- **INSTRUCTIONS TO FOLLOW**
Pictures stay out, but every line of the data is copied exactly.

- **DATA**
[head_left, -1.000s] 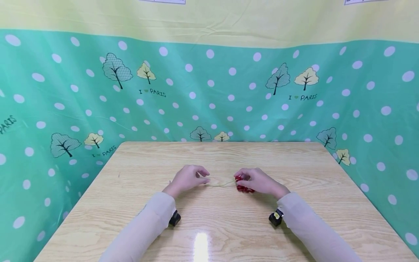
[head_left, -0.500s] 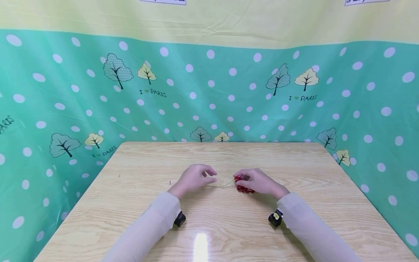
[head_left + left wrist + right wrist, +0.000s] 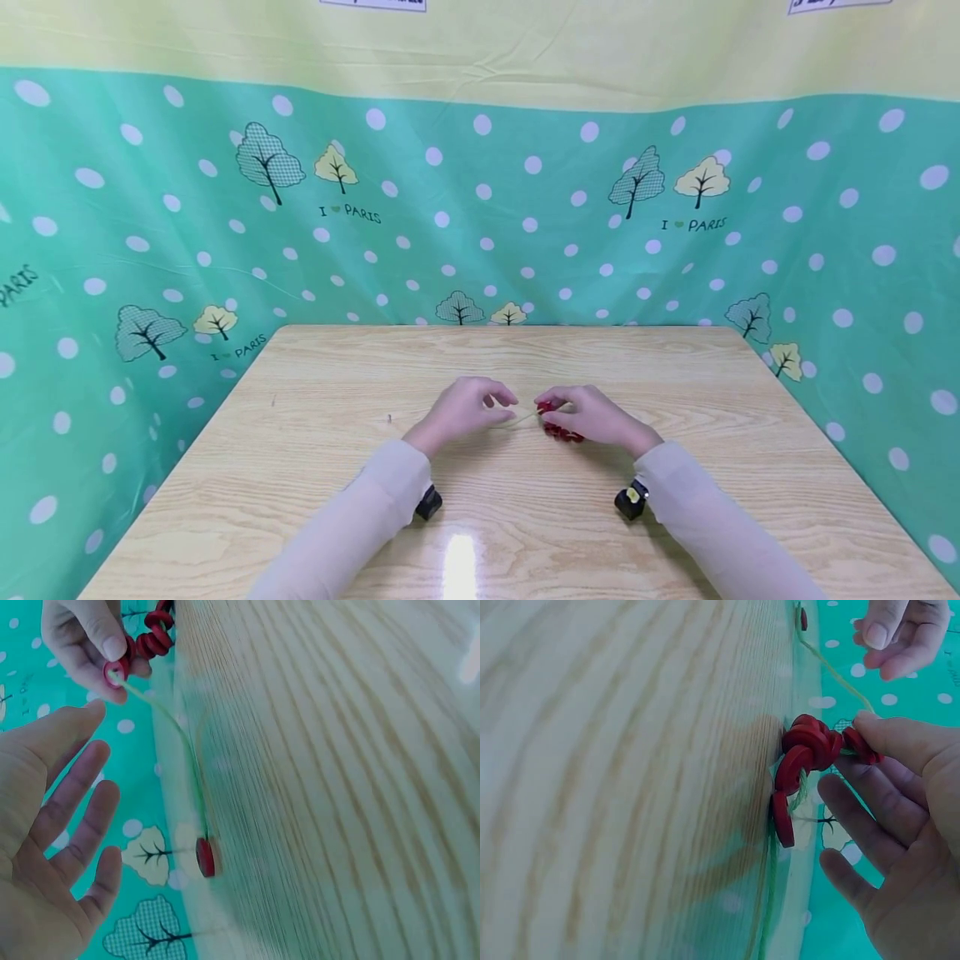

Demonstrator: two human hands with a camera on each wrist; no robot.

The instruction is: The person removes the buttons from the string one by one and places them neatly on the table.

- **OUTPUT OF THE TASK**
[head_left, -1.000s] 
[head_left, -0.500s] 
[head_left + left wrist + right wrist, +0.000s] 

Demonstrator: two human hands with a camera on each wrist; no robot.

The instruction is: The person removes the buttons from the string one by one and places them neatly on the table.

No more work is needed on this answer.